Professor Motoyuki Shibata is Japan's leading translator of contemporary American literature and the founder of a Tokyo-based literary magazine, Monkey Business. He has translated the works of Paul Auster, Steven Millhauser, Stuart Dybek, and Richard Powers, among others. In 2010, Professor Shibata has received the Japan Translation Cultural Prize for his translation of Thomas Pynchon's Mason & Dixon.

He also received the Suntory Prize for Social Sciences and Humanities for American Narcissus in 2005. He has been a professor of American literature and literary translation at the Graduate School of Humanities and Sociology, University of Tokyo until Spring 2014.

Professor Keijiro Suga is a renowned Japanese poet, writer, and translator (French/Spanish/English). He is author of many books, including Strangeography (2013), The Moon When the Wolves Run Together (2012), The Rain that Falls on the Sea (2012), The Water of the Island, the Fire of the Island (2011), AgendʼArs (2010), among others.  He has also translated works of fiction, including Antoine de Saint-Exupéry’s The Little Prince. In 2011, Professor Suga was awarded the Yomiuri Prize for Literature for his travel essay, Transversal Journeys (2009). He is a professor of Digital Content Studies at Meiji University.

In addition to individual lectures, Professors Shibata and Suga are going to give Readings of the work of Kenji Miyazawa, acclaimed Japanese poet. Miyazawa's work include Milky Way Railroad (1934) and "Ame ni mo makezu" (Be Not Defeated by Rain).  This is a one-night only, special version of the Play/Reading, "Milky Way Railroad," in which Professors Shibata and Suga participated.  The play re-imagines Miyazawa's work after the experiences of 2011 Tohoku Earthquake. Filmmaker Hiroki Kawai has recently completed a documentary film, Hontō no uta (One True Song), about the play.
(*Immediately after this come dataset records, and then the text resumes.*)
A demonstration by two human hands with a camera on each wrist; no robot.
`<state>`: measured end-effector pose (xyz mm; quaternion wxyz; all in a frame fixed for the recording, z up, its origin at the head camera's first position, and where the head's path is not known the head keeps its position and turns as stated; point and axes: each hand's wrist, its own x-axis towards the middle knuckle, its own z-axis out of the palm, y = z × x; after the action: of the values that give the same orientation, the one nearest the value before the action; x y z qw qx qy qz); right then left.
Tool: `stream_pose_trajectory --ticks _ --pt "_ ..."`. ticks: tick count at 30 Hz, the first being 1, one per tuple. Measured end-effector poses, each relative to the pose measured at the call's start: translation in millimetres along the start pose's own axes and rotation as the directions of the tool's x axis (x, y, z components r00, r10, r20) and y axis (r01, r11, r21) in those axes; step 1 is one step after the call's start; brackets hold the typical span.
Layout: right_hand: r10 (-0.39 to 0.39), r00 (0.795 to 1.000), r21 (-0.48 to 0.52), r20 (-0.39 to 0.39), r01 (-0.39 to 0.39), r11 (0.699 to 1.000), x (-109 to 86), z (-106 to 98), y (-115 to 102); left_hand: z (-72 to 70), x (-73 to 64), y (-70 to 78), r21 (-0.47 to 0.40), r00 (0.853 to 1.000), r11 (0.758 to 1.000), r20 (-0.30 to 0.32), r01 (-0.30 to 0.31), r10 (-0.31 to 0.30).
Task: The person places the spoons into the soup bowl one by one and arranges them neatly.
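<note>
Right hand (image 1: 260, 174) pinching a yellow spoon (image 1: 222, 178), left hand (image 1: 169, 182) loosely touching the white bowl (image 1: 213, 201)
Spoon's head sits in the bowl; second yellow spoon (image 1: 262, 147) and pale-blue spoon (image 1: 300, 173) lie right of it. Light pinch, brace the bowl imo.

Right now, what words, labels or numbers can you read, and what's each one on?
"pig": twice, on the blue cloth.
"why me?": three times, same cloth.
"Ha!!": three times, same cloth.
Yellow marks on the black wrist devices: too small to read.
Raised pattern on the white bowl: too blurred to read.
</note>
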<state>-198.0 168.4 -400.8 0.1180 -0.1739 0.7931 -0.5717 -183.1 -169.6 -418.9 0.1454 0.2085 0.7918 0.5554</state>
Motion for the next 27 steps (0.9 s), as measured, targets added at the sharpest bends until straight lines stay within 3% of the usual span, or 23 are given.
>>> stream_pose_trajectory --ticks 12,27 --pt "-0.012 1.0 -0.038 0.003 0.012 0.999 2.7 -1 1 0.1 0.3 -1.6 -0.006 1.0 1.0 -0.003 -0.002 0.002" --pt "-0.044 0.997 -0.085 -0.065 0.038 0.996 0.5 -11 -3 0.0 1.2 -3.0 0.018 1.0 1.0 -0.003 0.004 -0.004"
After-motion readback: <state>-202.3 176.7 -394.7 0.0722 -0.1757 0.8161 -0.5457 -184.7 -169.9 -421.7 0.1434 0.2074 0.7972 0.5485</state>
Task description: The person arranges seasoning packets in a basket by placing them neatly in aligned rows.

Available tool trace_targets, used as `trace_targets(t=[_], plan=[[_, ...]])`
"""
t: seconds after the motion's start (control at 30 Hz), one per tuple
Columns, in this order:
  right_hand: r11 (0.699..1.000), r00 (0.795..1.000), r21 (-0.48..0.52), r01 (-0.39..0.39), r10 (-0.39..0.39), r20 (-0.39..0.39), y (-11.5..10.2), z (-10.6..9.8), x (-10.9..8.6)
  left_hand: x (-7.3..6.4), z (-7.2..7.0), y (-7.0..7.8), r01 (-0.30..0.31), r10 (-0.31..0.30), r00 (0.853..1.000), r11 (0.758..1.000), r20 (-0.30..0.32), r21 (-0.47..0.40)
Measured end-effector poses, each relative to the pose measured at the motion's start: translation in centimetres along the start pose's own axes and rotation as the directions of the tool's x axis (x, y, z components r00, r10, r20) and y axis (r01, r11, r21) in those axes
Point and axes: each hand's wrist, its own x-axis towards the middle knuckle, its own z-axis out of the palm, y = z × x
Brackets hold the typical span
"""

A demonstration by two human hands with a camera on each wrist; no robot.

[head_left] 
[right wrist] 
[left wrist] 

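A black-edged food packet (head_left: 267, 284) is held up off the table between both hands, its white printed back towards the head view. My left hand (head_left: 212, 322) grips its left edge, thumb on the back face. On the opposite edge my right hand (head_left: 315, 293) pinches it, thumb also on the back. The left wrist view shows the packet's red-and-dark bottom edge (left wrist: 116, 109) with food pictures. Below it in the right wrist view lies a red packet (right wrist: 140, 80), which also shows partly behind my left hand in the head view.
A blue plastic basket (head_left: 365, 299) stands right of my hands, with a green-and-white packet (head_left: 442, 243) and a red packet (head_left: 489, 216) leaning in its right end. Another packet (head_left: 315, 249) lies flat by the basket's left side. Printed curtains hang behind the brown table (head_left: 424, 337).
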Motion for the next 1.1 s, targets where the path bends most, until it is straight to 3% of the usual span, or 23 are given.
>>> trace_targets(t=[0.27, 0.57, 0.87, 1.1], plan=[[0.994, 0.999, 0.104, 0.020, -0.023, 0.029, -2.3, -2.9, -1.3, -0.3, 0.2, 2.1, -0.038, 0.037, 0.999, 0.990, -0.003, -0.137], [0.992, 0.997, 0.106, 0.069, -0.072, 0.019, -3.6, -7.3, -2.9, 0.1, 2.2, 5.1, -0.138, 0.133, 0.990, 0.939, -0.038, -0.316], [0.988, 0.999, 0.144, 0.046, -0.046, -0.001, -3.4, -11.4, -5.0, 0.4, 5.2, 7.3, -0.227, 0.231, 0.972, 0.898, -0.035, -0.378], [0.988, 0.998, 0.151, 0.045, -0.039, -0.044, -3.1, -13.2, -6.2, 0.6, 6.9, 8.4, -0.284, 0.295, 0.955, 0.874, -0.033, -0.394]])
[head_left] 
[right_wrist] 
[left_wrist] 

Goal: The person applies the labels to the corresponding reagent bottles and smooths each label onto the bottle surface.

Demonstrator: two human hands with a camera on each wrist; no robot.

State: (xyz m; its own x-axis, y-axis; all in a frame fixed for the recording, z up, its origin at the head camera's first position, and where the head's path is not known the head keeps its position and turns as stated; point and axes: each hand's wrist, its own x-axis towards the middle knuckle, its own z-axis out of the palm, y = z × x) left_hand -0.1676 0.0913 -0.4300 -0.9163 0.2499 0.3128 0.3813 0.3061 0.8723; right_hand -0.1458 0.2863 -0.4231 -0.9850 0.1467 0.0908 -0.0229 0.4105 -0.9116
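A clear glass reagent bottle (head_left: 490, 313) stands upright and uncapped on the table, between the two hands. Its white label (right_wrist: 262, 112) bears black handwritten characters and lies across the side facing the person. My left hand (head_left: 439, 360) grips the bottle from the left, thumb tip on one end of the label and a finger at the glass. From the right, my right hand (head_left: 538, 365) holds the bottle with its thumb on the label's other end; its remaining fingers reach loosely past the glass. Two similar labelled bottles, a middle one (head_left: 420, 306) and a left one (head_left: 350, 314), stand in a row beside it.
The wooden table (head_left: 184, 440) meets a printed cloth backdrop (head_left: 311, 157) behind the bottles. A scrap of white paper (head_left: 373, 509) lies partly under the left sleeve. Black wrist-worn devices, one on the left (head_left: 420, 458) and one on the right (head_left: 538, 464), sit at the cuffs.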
We are going to screen Hontō no uta after the Reading by Professors Shibata and Suga.

The schedule of their lectures, reading, and screening is as follows.  Attached please find a poster of this Special Lectures and Screening as well.  All the events are open to the public.  


Thursday, May 15
4-5:50pm
229 Mckenzie Hall
"What We Talk about When We Talk about Translation.”
Lecture by Professor Motoyuki Shibata.

Friday, May 16
4-5pm
221 Mckenzie Hall
"Strangeography, etc."
Lecture by Professor Keijiro Suga.

5-7:30pm
"All Aboard the Milky Way Train!: Some Little Things We Did after March 11, 2011.”
Special Reading by Professors Motoyuki Shibata and Keijiro Suga.

Followed by the Special Screening:
Hontō no uta (One True Song; Directed by Hiroki Kawai, 2014).
In Japanese, no English subtitles.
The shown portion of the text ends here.